## EXERCISE INSTRUCTIONS
All pictures must be dropped, while the entries are given again word for word.

## DATA UNDER STUDY
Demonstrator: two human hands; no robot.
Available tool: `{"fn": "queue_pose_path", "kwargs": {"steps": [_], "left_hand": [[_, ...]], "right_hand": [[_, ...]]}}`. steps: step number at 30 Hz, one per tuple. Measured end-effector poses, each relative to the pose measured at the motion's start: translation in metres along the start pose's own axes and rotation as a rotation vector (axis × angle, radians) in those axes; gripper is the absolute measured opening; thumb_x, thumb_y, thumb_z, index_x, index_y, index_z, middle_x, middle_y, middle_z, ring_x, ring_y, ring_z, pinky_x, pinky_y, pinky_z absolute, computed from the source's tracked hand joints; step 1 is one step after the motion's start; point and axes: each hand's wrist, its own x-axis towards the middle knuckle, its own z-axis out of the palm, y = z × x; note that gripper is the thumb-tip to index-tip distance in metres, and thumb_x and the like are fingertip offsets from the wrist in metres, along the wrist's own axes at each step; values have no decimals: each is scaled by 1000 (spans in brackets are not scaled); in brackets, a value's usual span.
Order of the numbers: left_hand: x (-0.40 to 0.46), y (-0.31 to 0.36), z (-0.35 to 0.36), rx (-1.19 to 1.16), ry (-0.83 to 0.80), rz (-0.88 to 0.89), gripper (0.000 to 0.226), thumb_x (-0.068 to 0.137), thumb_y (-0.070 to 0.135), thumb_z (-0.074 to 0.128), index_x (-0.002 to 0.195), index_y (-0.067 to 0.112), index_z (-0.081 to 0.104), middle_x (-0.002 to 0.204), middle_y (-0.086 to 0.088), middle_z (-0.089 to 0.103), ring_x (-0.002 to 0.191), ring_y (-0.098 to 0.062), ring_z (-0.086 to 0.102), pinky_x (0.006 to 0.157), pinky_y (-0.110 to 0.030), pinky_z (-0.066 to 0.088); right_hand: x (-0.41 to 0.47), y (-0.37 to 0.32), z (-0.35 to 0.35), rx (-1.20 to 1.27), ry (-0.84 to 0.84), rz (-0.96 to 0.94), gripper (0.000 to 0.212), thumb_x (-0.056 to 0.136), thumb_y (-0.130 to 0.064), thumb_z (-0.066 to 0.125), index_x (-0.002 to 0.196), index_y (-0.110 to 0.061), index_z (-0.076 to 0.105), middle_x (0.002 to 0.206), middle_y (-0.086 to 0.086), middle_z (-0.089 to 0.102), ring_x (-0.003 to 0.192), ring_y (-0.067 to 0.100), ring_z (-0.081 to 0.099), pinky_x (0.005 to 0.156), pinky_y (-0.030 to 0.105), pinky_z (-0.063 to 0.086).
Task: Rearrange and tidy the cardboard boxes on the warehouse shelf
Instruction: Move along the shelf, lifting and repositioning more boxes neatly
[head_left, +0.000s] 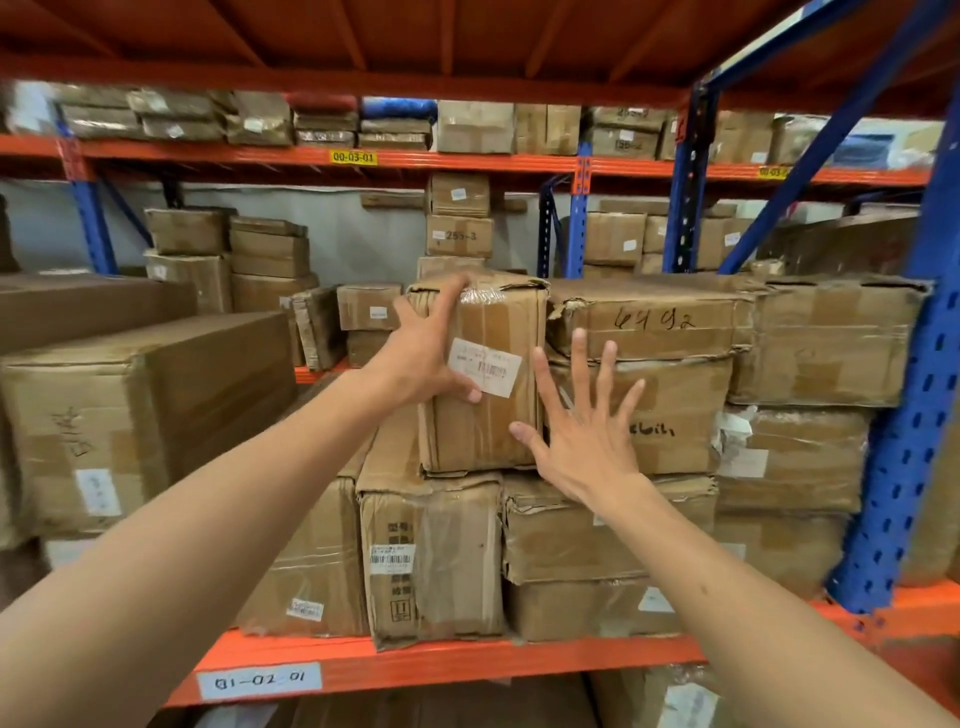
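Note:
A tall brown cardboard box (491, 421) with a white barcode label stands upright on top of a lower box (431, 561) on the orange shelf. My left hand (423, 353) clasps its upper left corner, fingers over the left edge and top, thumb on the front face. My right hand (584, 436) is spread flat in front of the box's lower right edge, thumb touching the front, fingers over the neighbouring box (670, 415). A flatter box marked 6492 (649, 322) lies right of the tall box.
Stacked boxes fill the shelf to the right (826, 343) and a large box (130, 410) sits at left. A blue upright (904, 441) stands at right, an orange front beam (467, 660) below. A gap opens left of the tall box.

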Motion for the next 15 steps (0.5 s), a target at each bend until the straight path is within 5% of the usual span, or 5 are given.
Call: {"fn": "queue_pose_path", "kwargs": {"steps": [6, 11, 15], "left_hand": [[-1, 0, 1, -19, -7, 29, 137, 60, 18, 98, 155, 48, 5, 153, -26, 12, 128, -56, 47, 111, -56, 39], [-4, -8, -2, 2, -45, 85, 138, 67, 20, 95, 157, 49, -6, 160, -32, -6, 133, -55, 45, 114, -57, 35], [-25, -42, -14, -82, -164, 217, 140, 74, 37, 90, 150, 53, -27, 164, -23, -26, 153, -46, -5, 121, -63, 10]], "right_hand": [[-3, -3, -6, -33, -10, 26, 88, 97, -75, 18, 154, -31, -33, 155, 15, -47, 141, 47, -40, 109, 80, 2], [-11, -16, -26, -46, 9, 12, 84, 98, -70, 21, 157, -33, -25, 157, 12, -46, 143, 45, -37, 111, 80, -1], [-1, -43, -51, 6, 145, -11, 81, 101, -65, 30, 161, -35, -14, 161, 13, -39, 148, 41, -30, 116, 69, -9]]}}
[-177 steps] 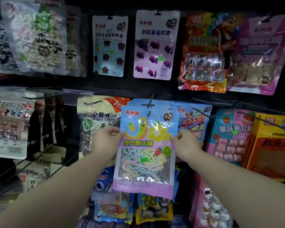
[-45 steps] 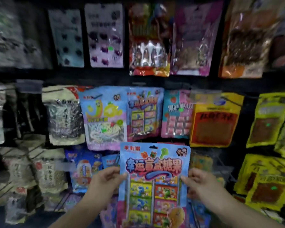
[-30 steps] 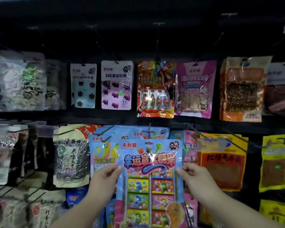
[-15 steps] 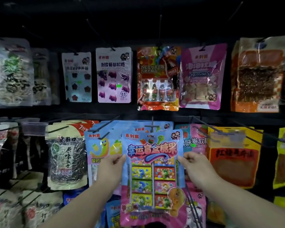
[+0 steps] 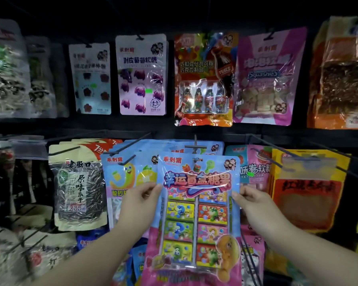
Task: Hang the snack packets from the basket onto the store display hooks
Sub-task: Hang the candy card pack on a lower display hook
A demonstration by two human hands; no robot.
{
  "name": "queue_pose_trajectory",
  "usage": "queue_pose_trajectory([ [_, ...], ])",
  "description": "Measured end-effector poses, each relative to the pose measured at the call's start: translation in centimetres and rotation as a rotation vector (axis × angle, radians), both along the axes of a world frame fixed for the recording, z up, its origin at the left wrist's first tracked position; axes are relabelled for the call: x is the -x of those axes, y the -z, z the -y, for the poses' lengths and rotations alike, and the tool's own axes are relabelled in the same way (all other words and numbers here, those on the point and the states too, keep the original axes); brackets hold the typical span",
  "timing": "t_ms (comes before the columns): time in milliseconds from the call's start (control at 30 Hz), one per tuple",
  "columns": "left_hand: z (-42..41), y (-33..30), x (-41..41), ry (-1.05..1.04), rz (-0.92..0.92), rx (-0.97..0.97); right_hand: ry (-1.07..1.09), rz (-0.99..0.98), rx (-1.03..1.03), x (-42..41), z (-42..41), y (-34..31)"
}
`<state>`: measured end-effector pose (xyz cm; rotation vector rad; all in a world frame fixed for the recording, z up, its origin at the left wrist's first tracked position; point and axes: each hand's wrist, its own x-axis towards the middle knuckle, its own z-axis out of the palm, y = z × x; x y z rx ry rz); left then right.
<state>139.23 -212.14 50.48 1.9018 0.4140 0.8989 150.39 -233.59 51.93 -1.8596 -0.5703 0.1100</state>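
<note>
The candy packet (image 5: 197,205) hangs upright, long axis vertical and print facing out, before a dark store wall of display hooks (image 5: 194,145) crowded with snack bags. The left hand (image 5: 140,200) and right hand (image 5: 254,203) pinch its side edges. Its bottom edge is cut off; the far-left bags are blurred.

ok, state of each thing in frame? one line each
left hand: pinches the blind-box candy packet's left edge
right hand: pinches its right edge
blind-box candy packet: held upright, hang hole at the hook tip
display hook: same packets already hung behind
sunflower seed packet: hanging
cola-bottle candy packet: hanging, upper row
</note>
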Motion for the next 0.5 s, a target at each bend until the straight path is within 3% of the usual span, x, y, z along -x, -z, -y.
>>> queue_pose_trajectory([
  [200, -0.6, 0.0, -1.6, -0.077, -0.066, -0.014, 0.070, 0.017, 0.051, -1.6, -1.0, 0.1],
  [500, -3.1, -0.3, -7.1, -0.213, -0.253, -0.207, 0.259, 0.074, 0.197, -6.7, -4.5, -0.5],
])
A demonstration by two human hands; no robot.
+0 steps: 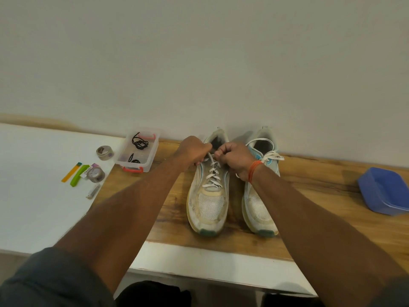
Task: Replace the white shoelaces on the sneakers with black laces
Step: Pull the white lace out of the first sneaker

## RESULT OF THIS EXERCISE
Demonstrator: two human hands; no robot.
Available tool: `{"fn": "queue_pose_path", "kwargs": {"steps": [_], "left_hand": [[_, ...]], "right_hand": [[_, ...]]}}`. steps: step number at 30 Hz, one per tuple. Measured end-effector poses, each relative to the pose measured at the motion's start: translation in metres along the start pose's own axes and rotation as a rotation vector (axis × angle, radians) in those axes; gripper is the absolute measured opening; thumb_x, thumb_y, thumb_z, index_x, index_y, index_z, middle_x, middle_y, middle_z, ring_x, ring_y, ring_z, pinky_x, pinky_y, pinky_z absolute, computed from the source's tracked hand joints; step 1 is one step after the motion's start; point and axes: each hand's wrist, its own x-axis towards the middle knuckle, its own z-axis out of the palm, y = z × x; note that gripper is the thumb-tip to index-tip distance in metres, and thumb_x and the like are fingertip offsets from the wrist in metres, along the wrist's own axes at each step; values have no decimals: each is scaled by 1000 (spans in brackets are not scaled); in brackets, a value's usual span.
Order of the numbers: left_hand: x (-0.40 to 0.46), y (-0.31 to 0.36), z (-0.35 to 0.36), rx (-1.19 to 1.16), ry (-0.83 to 0.80), rz (-0.88 to 0.89), gripper (0.000 to 0.226), thumb_x (-0.068 to 0.137), thumb_y (-0.070 to 0.135), thumb_z (-0.074 to 0.128), index_x (-0.002 to 0.195), index_y (-0.067 to 0.112), index_z (-0.081 to 0.104), middle_x (-0.002 to 0.204), middle_y (-0.086 to 0.088), middle_z (-0.089 to 0.103), ring_x (-0.002 to 0.191), ring_y (-0.098 to 0.062), ring_z (-0.086 to 0.102), pinky_x (0.006 to 0.157), pinky_y (-0.110 to 0.030), pinky_z (-0.066 to 0.088); right_hand: x (-0.41 to 0.47), y (-0.37 to 0.32), z (-0.35 to 0.35), rx (-1.20 to 1.27), ry (-0.84 to 0.84), rz (-0.96 to 0.94), gripper (0.000 to 0.212), thumb_x (-0.056 to 0.136), thumb_y (-0.130 to 0.064), thumb_z (-0.066 to 0.125), index_x (-0.002 to 0.196), index_y (-0.110 to 0.061), index_z (-0.076 to 0.105), middle_x (0.002 to 0.206), middle_y (-0.086 to 0.086), middle_z (-0.089 to 0.102), ring_x (-0.003 to 0.192), ring_y (-0.067 to 0.100), ring_z (-0.081 to 0.099), pinky_x (0.005 to 0.156), pinky_y (-0.030 to 0.105), pinky_z (-0.063 to 0.086).
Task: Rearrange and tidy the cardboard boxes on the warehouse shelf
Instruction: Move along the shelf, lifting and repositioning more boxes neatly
[head_left, +0.000s] 
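Note:
A tall brown cardboard box (491, 421) with a white barcode label stands upright on top of a lower box (431, 561) on the orange shelf. My left hand (423, 353) clasps its upper left corner, fingers over the left edge and top, thumb on the front face. My right hand (584, 436) is spread flat in front of the box's lower right edge, thumb touching the front, fingers over the neighbouring box (670, 415). A flatter box marked 6492 (649, 322) lies right of the tall box.
Stacked boxes fill the shelf to the right (826, 343) and a large box (130, 410) sits at left. A blue upright (904, 441) stands at right, an orange front beam (467, 660) below. A gap opens left of the tall box.
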
Motion for the next 15 steps (0.5 s), a target at each bend until the straight path is within 5% of the usual span, or 5 are given.
Call: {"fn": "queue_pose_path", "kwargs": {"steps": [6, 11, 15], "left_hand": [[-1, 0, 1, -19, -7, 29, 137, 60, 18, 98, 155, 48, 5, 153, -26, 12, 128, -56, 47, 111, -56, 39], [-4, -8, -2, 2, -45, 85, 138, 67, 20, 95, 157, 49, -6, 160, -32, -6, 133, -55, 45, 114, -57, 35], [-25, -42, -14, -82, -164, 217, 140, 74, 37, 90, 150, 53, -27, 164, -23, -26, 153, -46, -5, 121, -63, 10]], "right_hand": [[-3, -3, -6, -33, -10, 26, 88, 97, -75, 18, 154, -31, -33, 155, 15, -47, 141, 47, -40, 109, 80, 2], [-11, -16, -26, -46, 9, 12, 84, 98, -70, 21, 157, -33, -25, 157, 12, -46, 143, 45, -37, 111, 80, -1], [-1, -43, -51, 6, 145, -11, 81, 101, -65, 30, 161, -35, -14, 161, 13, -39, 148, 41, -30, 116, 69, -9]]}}
[-177 steps] 
[-45 steps] 
[-30 steps] 
[-15 steps] 
[+0 steps] 
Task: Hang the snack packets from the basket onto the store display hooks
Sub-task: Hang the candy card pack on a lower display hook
A demonstration by two human hands; no robot.
{
  "name": "queue_pose_trajectory",
  "usage": "queue_pose_trajectory([ [_, ...], ])",
  "description": "Measured end-effector poses, each relative to the pose measured at the call's start: translation in centimetres and rotation as a rotation vector (axis × angle, radians), both along the axes of a world frame fixed for the recording, z up, its origin at the left wrist's first tracked position; axes are relabelled for the call: x is the -x of those axes, y the -z, z the -y, for the poses' lengths and rotations alike, and the tool's own axes are relabelled in the same way (all other words and numbers here, those on the point and the states too, keep the original axes); brackets hold the typical span",
  "timing": "t_ms (comes before the columns): time in milliseconds from the call's start (control at 30 Hz), one per tuple",
  "columns": "left_hand: z (-42..41), y (-33..30), x (-41..41), ry (-1.05..1.04), rz (-0.92..0.92), rx (-0.97..0.97); right_hand: ry (-1.07..1.09), rz (-0.99..0.98), rx (-1.03..1.03), x (-42..41), z (-42..41), y (-34..31)"
}
`<state>`: measured end-effector pose (xyz cm; rotation vector rad; all in a world frame fixed for the recording, z up, its origin at the left wrist's first tracked position; point and axes: each hand's wrist, its own x-axis towards the middle knuckle, its own z-axis out of the palm, y = z × x; x y z rx ry rz); left then right.
<state>139.23 -212.14 50.48 1.9018 0.4140 0.8989 150.39 -233.59 51.93 -1.8596 -0.5703 0.1100</state>
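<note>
The candy packet (image 5: 197,205) hangs upright, long axis vertical and print facing out, before a dark store wall of display hooks (image 5: 194,145) crowded with snack bags. The left hand (image 5: 140,200) and right hand (image 5: 254,203) pinch its side edges. Its bottom edge is cut off; the far-left bags are blurred.

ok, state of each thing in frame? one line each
left hand: pinches the blind-box candy packet's left edge
right hand: pinches its right edge
blind-box candy packet: held upright, hang hole at the hook tip
display hook: same packets already hung behind
sunflower seed packet: hanging
cola-bottle candy packet: hanging, upper row
</note>
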Motion for the next 0.5 s, a target at each bend until the straight path is within 3% of the usual span, x, y, z along -x, -z, -y.
>>> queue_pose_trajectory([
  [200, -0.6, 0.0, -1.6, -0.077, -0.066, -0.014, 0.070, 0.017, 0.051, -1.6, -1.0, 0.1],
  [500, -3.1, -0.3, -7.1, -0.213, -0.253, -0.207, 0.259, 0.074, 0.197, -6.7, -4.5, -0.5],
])
A demonstration by two human hands; no robot.
+0 steps: 
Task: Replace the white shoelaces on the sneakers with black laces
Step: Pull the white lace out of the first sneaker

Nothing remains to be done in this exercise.